Ansible for Infrastructure: Lessons Learned In My Homelab Automation Efforts

If you’ve followed my recent posts, you’ll know that I’ve been on a learning journey to pick up Ansible for automating my homelab. The goal was to have one master playbook, ‘one playbook to rule them all,’ which would not only handle configuring servers and managing my services running in Docker but also manage the existence and configuration of all my Proxmox VMs. Ultimately, the task of managing VMs this way would be better suited for a tool like Terraform. But, after stumbling across the various community modules for managing Proxmox with Ansible, it seemed to have the capabilities I was looking for. So, I decided to learn one thing at a time and make my best attempt at doing everything with Ansible.

TL;DR

My goal was to create the ability to manage changes to my homelab infrastructure, including the existence and configurations of VMs in my Proxmox cluster, by running a single playbook.
Unfortunately, limitations to the Proxmox modules for Ansible dictated that I break this up into multiple different playbooks which would be run contextually. (If I need to delete VMs, I would run the delete playbook. If I need to modify VMs, I would run the modify playbook. Etc.)
Ansible is still capable of interacting with Proxmox and providing homelab automation, just not in the declarative fashion that Ansible is best known for.

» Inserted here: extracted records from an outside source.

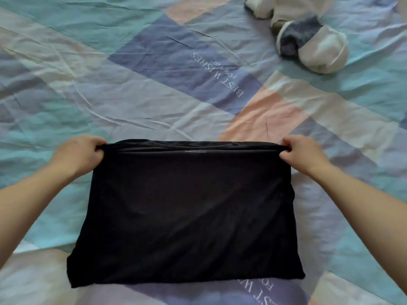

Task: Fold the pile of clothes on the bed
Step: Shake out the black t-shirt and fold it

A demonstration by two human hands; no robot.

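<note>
Lying flat at the near edge of the bed, a black, soft fabric garment (187, 212) folded into a broad rectangle is spread over the patchwork bedsheet (110, 95) of pale blue, lilac and pink panels. Its far edge is held at both corners: the left corner is pinched between the curled fingers and thumb of the left hand (79, 154), and the right corner is pinched the same way by the right hand (301, 153). That edge is drawn straight between the two hands (whether it is lifted clear of the sheet cannot be told). Beyond the garment, white lettering is printed on a lilac panel. Farther off, toward the far right, a bundled white and blue-grey sock ball (312, 44) is seen, with pale crumpled clothing (284, 7) just behind it.
</note>
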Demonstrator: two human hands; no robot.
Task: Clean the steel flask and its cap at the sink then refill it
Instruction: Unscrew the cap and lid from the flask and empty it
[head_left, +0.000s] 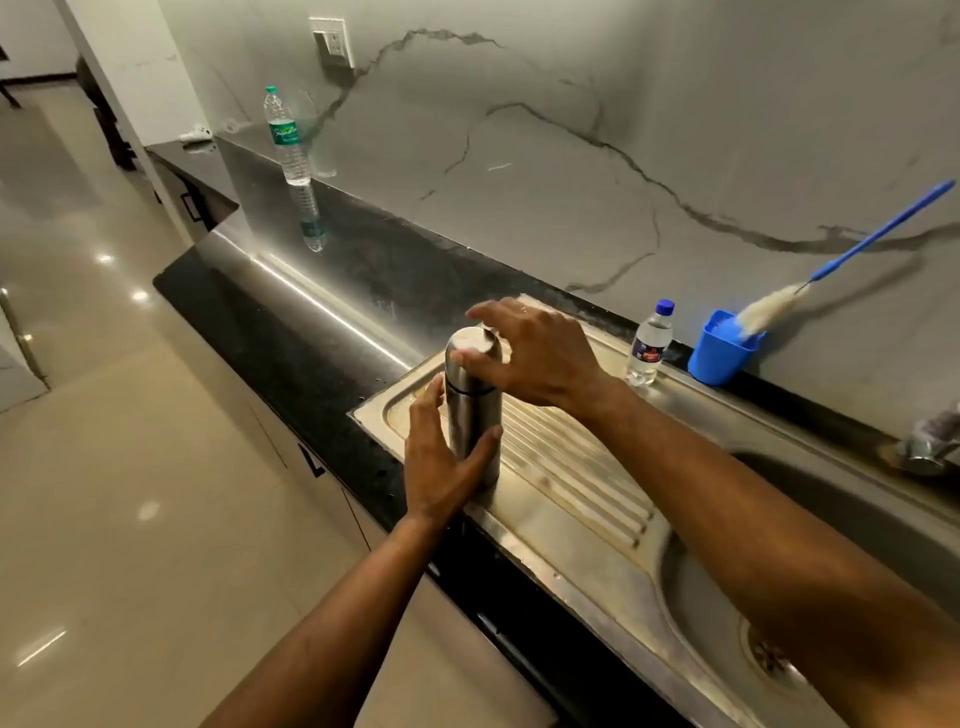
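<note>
Your left hand (441, 462) is gripping the flask (472, 410), standing upright on the drainboard (571, 467) near its left edge. Your right hand (535, 353) is pinching the cap (475, 345). The basin (831, 545) is lying open to the right. Black counter (311, 332), marble wall; bottle (287, 136) label unreadable.

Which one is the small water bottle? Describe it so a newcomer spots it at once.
Start at the steel sink and follow its back rim toward the marble wall. The small bottle stands upright there, just left of the blue cup holding the brush. It has a blue cap and dark label, unlike the taller green-capped bottle far down the counter.
</note>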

One playbook to rule them all

My desired end state for this master playbook was that it would do the following:

Ensure a baseline configuration on all of my Proxmox hosts:
- Set up ssh with my ssh keys
- Install and bring up tailscale
- Set up other baseline host configurations like enabling iommu for pcie passthrough
Ensure desired VMs exist on the cluster in a declarative fashion. Meaning that a single YAML file would declare my infrastructure. If I wanted a VM modified, I would just modify the YAML file. If I wanted a VM deleted, I would declare that in the YAML file as well.
Ensure a baseline configuration for all VMs at the OS level (same thing as step 1 for the Proxmox hosts).
Ensure all desired services exist and are running in Docker (in the same declarative fashion as step 2).

If all went well, this would have nearly my entire homelab defined in code. If I wanted to change something, migrate something, deploy something… simply modifying some YAML files and running the playbook would take care of everything.

Issues with parallelism

The first major obstacle I encountered was how the Proxmox modules behave in conjunction with Ansible’s parallelism. By default, Ansible will execute a task against all hosts in parallel; meaning they all execute at the same time. This is an intentional feature of Ansible and is one of the many things that makes it so efficient.

I’ll give a quick example of how parallelism can increase efficiency. Let’s say you’re copying your SSH key to a bunch of servers. If you do it with Ansible, your key will be copied to all servers at the same time, rather than waiting for one copy operation to finish before moving on to the next. (Really, the default ‘batch’ size is 5… so it will copy to 5 servers at a time. But you can modify this.)

Here’s our problem. If we have all of our Proxmox hosts in an Ansible group… and we run a playbook against that group which creates a VM on our Proxmox cluster… what’s really happening under the hood, is that we’re accessing all of our hosts in the cluster at the same time, and asking them to create the exact same VM, all at the same time. This is true of all operations against VMs in the cluster to include modifying and deleting. In testing, I noticed that sometimes the task would be successful on one host and just fail with a file lock error on the remaining hosts, but oftentimes it would be unsuccessful altogether. The image below illustrates this issue.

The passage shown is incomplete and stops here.